Competing interests T.F., S.Y., K.F. and H.M. are employees of Chugai Pharmaceutical Co., Ltd., and declare no conflict of interest. S.M. and J.A. declare no conflict of interest. M.N. received honoraria for lectures from Ono Pharmaceutical, Takeda Pharmaceutical, Bristol Myers Squibb, Daiichi Sankyo, Pfizer, Chugai Pharmaceutical, Eli Lilly, Nippon Kayaku, Taiho Pharmaceutical, AstraZeneca, AbbVie, Boehringer-Ingelheim, MSD, Novartis, Merck, Janssen. E.M. received grants from Chugai Pharmaceutical, Eli Lily Japan, and honoraria from Ono Pharmaceutical, Eisai, Otsuka pharmaceutical, Thermo Fisher Scientific, Bristol Myers Squibb, Daiichi Sankyo, Pfizer, Takeda Pharmaceutical, Chugai Pharmaceutical, Amgen, Thermo Fisher Scientific, Eli Lilly Japan, Nippon Kayaku, Taiho Pharmaceutical, Sysmex, Boehringer-Ingelheim Japan, MSD, Novartis, Kyowa Kirin, Merck, and participated on Advisory Board of Chugai Pharmaceutical, Boehringer-Ingelheim Japan, Eli Lilly Japan, Merck, Daiichi Sankyo, Ono Pharmaceutical. K.U. received honoraria for lectures from Ono Pharmaceutical, Takeda Pharmaceutical, Bristol Myers Squibb, Daiichi Sankyo, Thermo Fisher Scientific, Chugai Pharmaceutical, Eli Lilly, AstraZeneca, Novartis, Merck.

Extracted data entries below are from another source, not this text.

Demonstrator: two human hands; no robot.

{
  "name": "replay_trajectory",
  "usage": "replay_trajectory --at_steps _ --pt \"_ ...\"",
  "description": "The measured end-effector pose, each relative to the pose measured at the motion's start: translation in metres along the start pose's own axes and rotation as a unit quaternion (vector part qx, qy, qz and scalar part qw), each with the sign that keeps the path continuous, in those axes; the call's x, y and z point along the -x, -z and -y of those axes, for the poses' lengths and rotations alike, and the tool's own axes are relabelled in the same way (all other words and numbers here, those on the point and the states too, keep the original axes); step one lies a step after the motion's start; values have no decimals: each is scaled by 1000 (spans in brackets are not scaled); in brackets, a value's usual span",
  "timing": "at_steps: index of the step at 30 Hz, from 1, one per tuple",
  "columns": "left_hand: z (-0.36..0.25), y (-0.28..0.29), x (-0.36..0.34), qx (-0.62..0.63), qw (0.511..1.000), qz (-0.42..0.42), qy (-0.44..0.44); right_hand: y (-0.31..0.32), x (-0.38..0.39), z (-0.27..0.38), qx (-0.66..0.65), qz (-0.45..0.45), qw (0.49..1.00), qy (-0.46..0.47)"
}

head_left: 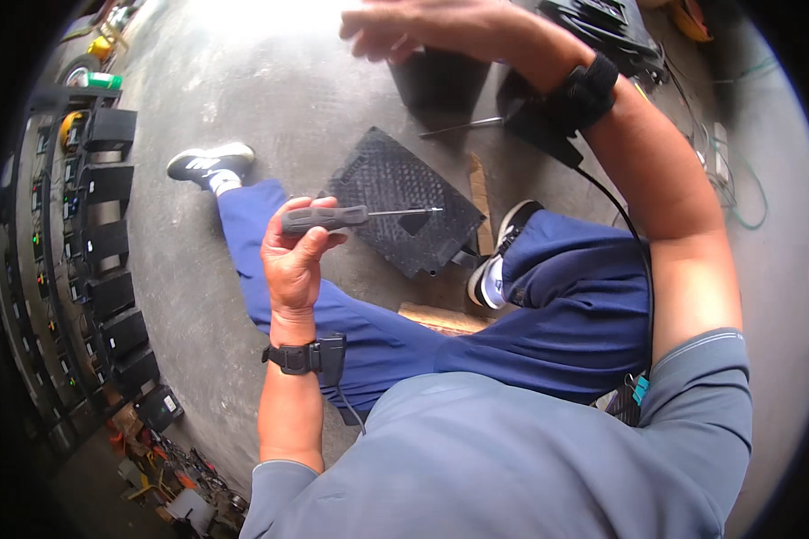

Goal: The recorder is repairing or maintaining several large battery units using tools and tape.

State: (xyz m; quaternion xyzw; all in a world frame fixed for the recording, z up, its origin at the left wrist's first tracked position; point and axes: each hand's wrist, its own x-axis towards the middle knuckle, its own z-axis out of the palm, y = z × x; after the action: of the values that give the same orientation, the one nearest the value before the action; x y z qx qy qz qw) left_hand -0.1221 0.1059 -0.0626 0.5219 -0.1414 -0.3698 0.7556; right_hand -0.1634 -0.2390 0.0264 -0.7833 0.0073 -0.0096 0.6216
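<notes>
Gripping a grey-handled screwdriver with a thin metal shaft (351, 216), the left hand (295, 256) is curling its fingers tight around the handle, tip pointing to 3 o'clock. A flat black ribbed plastic panel (400, 202) is lying beneath. At 12 o'clock, the right hand (404, 27) is hanging open, blurred.

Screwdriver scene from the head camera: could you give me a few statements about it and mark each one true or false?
1. The left hand holds a screwdriver by its dark handle. True.
2. The screwdriver's shaft points toward the person's left. False: it points right, over the black panel.
3. The right hand grips the black panel. False: it is raised near the top of the view, apart from the panel.
4. The black panel lies on the concrete floor between the person's feet. True.
5. Both wrists carry dark straps. True.
</notes>
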Motion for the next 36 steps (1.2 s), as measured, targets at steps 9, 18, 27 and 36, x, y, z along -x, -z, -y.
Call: replay_trajectory --at_steps 9,18,27,36 --pt "55 -43 -2 -79 994 63 42 36 22 4 -40 -7 998 52" --pt "70 -63 -4 -89 993 72 38 36 14 5 -30 2 998 56" --pt "71 -66 -8 -124 987 101 11 36 14 10 -21 -8 998 58" --pt "69 -67 -10 -128 986 103 14 33 9 8 -25 -4 998 65"
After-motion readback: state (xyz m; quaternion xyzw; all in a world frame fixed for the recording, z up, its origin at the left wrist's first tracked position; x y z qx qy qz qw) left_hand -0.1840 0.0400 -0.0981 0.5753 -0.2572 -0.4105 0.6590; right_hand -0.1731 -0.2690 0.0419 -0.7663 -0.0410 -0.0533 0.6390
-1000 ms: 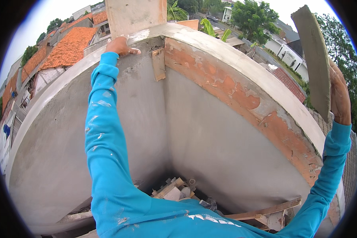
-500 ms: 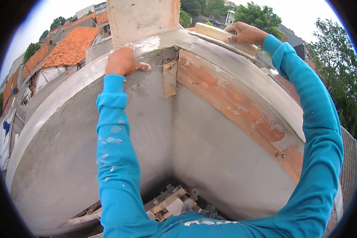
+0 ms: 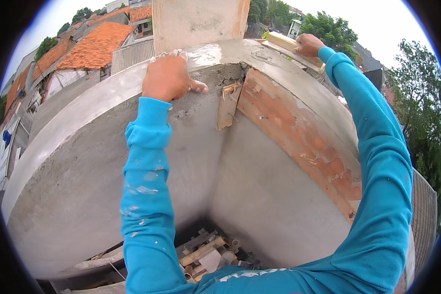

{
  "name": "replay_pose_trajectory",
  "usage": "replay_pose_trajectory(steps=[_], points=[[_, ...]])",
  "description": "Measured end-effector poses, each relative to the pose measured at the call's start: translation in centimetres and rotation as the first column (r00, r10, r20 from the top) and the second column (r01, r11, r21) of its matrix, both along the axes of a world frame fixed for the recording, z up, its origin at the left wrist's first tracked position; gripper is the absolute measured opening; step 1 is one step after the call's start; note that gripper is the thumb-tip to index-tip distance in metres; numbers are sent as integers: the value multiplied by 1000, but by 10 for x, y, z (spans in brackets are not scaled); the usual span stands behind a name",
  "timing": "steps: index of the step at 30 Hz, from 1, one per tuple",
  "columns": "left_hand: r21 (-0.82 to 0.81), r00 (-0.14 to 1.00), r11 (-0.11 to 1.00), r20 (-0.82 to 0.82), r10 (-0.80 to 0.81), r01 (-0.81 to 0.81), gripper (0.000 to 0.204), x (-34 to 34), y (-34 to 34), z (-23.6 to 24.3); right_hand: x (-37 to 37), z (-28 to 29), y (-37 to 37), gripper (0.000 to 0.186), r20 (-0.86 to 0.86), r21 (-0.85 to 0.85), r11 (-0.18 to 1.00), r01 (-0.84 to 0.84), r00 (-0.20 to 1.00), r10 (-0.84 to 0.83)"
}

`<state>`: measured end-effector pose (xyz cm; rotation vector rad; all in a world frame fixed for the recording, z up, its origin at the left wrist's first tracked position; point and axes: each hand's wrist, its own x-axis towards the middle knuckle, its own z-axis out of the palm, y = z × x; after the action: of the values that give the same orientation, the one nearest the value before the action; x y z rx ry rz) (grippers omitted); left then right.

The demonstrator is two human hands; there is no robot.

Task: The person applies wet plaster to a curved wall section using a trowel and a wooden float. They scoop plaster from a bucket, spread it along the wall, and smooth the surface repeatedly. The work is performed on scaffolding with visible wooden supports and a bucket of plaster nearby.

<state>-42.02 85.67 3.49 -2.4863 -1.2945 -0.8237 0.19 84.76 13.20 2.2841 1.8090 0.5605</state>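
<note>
My left hand (image 3: 167,78) grips the top edge of the grey plastered wall (image 3: 83,152). Its fingers fold over the top and its thumb lies against the near face, beside rough mortar. Pale smears coat the fingers. Farther off on the right, my right hand (image 3: 308,45) is closed on a plastering float (image 3: 282,41), a pale block-shaped handle on a flat board. The float is at the far side of the curved wall top (image 3: 274,59); its underside is hidden, so contact cannot be told.
A pale square pillar (image 3: 198,22) rises behind the corner. A wooden piece (image 3: 228,105) and a reddish, mortar-spotted board (image 3: 299,139) with protruding nails line the inner wall. Offcuts and debris (image 3: 210,255) lie below. Tiled roofs (image 3: 95,46) and trees stand beyond.
The view has shifted, so the wall corner and pillar appear farther right. My right hand and the float have moved slightly toward the far side. My left hand keeps its grip on the wall.
</note>
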Motion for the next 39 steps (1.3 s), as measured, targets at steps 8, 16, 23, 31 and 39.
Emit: replay_pose_trajectory(steps=[8,16,23,31,39], points=[[-102,997,994,-72,37,-45,76,-3,3,4,-30,41,12,48,-502,-14,945,-326,820,275],[-207,991,975,-125,55,-80,99,1,-8,17,-66,30,18,56,-557,-235,917,-321,818,144],[-87,998,995,-42,40,-43,71,1,2,5,-68,44,-79,75,-687,-368,780,-506,713,139],[-204,992,976,-110,60,-82,95,-4,-1,14,-83,62,-251,78,-780,-349,857,-379,624,-42],[-235,986,966,-148,72,-106,94,-3,-8,19,-19,49,-158,43,-912,171,977,-129,354,207]])
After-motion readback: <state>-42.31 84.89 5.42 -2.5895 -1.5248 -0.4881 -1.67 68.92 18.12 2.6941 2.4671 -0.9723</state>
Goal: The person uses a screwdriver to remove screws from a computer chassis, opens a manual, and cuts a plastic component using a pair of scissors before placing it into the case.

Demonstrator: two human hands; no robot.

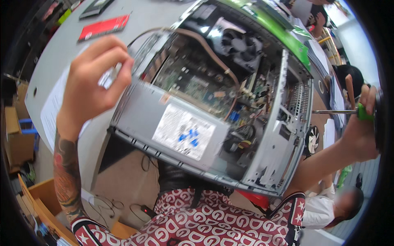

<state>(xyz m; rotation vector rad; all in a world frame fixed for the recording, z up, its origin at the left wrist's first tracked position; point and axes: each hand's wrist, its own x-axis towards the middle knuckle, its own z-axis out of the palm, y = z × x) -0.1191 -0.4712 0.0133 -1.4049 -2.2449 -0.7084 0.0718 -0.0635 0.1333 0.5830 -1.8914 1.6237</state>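
Observation:
An open desktop computer case (pixel 283 135) lies tilted before me, with its circuit boards, cables and a black fan (pixel 242 45) exposed. On its near side is a grey metal box, probably the power supply (pixel 137 108), with a white label. My right hand (pixel 361 131) grips a screwdriver (pixel 334 111) with a green and black handle. Its shaft points left, and the tip meets or nearly meets the case's right side. Above the case's left edge, my left hand (pixel 96 78) is raised, thumb and forefinger pinched together. Whether something small is between them I cannot make out.
A flat red package (pixel 104 28) and a black device (pixel 95 8) lie on the grey table (pixel 49 78). Papers (pixel 55 106) are at the left. A loose white fan (pixel 313 139) is right of the case. People sit at the right; cables (pixel 106 205) trail on the floor.

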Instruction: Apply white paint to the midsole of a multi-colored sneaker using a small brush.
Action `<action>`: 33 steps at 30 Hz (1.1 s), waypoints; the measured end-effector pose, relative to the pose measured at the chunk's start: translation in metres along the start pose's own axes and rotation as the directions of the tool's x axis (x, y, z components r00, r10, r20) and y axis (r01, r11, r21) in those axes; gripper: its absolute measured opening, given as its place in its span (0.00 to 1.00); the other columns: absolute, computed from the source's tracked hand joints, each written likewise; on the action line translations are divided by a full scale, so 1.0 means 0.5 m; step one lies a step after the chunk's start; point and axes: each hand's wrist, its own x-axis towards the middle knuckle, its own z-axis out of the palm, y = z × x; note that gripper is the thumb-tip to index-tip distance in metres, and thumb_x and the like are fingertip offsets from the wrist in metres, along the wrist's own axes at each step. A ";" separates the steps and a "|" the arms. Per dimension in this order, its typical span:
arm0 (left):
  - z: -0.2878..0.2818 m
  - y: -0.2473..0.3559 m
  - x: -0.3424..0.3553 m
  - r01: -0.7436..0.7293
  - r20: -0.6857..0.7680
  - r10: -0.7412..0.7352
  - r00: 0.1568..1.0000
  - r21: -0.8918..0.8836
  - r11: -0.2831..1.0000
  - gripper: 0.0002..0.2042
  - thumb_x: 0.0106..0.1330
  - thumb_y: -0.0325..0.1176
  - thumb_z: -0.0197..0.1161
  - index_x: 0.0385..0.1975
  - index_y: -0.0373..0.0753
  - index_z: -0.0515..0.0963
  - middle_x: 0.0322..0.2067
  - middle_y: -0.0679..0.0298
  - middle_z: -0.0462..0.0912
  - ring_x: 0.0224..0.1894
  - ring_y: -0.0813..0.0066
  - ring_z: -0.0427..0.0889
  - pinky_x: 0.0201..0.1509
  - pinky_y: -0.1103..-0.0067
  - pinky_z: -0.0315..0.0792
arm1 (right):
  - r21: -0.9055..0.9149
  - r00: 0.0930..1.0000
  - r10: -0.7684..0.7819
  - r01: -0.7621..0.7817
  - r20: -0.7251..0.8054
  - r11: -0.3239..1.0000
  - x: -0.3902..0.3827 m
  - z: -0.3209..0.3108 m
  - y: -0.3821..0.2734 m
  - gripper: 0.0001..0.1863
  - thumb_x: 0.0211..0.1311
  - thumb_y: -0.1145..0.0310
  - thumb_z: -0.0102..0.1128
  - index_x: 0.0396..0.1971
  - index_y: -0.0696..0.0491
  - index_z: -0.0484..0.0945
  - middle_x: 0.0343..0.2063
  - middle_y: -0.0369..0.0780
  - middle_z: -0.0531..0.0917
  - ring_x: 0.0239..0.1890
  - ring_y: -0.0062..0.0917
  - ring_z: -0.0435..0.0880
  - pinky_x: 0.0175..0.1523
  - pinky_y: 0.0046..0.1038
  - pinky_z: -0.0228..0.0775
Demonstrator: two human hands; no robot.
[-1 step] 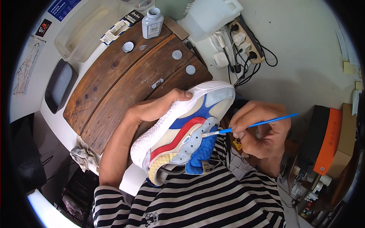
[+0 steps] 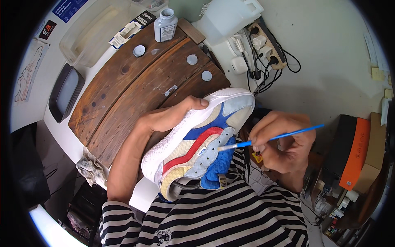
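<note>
A sneaker (image 2: 205, 142) with a white sole, beige mesh, blue panels and a red wavy stripe is tilted on its side in front of me, toe pointing up and right. My left hand (image 2: 175, 114) grips it by the sole, thumb on the white edge and the other fingers hidden beneath. Between the pinched fingers of my right hand (image 2: 284, 142) is a thin blue paintbrush (image 2: 296, 130). The pale bristle tip touches, or nearly touches, the light blue-grey lace-hole strip. No laces run through the holes, and a woven blue tongue shows beside them.
On the dark wooden board (image 2: 123, 90) stand an uncapped grey bottle (image 2: 166, 26), its lid (image 2: 139, 51) and two small pale discs. Behind are a clear tub (image 2: 92, 35), a translucent jug (image 2: 226, 18) and a power strip (image 2: 267, 45). A crumpled rag (image 2: 91, 168) lies at the left corner.
The brush and my right hand have shifted very slightly, with the tip a few pixels lower along the lace-hole strip. The sneaker and my left hand stay put.
</note>
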 end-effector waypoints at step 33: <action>-0.006 -0.003 0.006 0.028 0.065 -0.031 0.997 0.046 0.999 0.36 0.76 0.60 0.42 0.62 0.29 0.72 0.51 0.53 0.83 0.47 0.70 0.83 0.55 0.77 0.76 | -0.424 0.968 -0.144 0.221 0.206 0.878 0.437 0.148 0.149 0.08 0.62 0.73 0.64 0.29 0.64 0.82 0.18 0.49 0.82 0.19 0.37 0.82 0.29 0.35 0.74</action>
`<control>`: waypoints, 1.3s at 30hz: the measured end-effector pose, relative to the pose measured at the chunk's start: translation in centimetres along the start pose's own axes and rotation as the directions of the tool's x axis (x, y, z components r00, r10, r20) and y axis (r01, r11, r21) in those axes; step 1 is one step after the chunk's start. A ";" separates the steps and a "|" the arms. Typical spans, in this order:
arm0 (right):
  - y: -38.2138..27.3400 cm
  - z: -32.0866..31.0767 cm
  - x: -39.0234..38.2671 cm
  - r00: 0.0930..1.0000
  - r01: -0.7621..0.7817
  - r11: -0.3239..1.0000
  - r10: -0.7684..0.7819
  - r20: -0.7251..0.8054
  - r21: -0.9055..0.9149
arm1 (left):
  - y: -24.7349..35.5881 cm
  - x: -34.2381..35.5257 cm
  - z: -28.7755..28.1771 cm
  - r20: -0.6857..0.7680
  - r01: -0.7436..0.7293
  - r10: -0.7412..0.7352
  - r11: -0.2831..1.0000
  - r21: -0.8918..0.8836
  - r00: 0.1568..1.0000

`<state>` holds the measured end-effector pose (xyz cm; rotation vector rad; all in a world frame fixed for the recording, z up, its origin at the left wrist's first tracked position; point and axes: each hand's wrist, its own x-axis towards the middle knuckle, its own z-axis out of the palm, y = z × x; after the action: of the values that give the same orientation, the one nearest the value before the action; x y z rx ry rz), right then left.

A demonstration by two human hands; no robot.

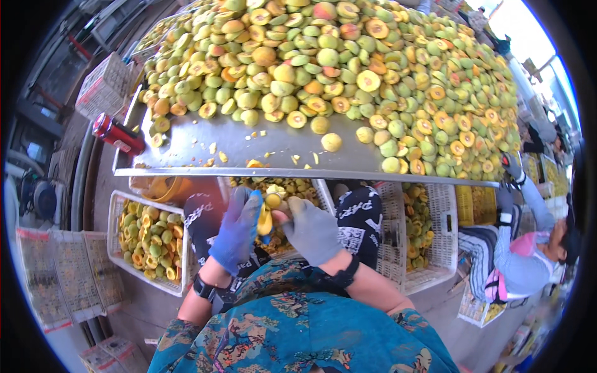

H.H. received support from Guardant Health Japan, and grants from IQVIA Services JAPAN, SYNEOS HEALTH CLINICAL, EPS, Nippon Kayaku, Takeda Pharmaceutical, MSD, Amgen, Taiho Pharmaceutical, Bristol Myers Squibb, Janssen Pharmaceutical, CMIC, Pfizer R&D Japan, Labcorp Development Japan, Kobayashi Pharmaceutical, Pfizer Japan, Eisai, EP-CRSU, Shionogi & Co., Ltd., Otsuka pharmaceutical, GlaxoSmithKline, Sanofi, Chugai Pharmaceutical, Boehringer-Ingelheim Japan, SRL Medisearch, PRA Health Sciences, Astellas Pharma, Ascent Development Services, Bayer Yakuhin, and honoraria from Ono Pharmaceutical, Daiichi Sankyo, AstraZeneca, Chugai Pharmaceutical, Eli Lilly Japan, MSD, Pfizer Japan, Boehringer-Ingelheim Japan, Merck Biopharma, 3H Clinical Trial, Novartis Pharma, Bristol Myers Squibb, Amgen, Sysmex, Takeda Pharmaceutical. Dr. Ryohei Katayama is an Associate Editor for npj Precision Oncology, and received research grants from Chugai Pharmaceutical and TOPPAN Inc.

Figures

**Fig. 1. Preparation and characterization of ALK1510-c4 DTP cells from ALK1510-c4 cells.**
a ALK1510-c4 DTP cells were generated from ALK1510-c4 cells after treatment with 1000 nM alectinib for 9 days, ALK1510-c4 regrown cells were generated from ALK1510-c4 DTP cells cultured in alectinib-free cell culture for 37 days, and comparison with ALK1510-c4 cell controls were assessed in a cell proliferation assay (mean [SD] of n = 3 experiments, *P < 0.05 between ALK1510-c4 and ALK1510-c4 DTP and ALK1510-c4 regrown; Tukey’s HSD test). b Immunoblots of cell lysates showing changes in phosphorylated and/or total ALK, AKT, ERK, STAT3, and cleaved PARP in ALK1510-c4 cells treated with 1000 nM alectinib for 1, 3, 24, and 48 h and 9 days. c Immunoblots of cell lysates showing changes in BIM, stem cell marker CD133, vimentin, and E-cadherin protein levels in ALK1510-c4 cells and ALK1510-c4 DTP cells. d Immunoblots of cell lysates showing change in phosphorylated and/or total ALK, AKT, ERK and STAT3 protein levels in ALK1510-c4 cells and ALK1510-c4 DTP cells after treatment with 1000 nM alectinib for 1 h. Microscopic examination of ALK1510-c4 parental and DTP cells generated from ALK1510-c4 by treatment with 1000 nM alectinib for 9 days with phase contrast (e), and crystal violet staining (f). g Immunoblots of cell lysates in ALK1510-c4 DTP cells after 13 and 26 days culture in the alectinib-free medium.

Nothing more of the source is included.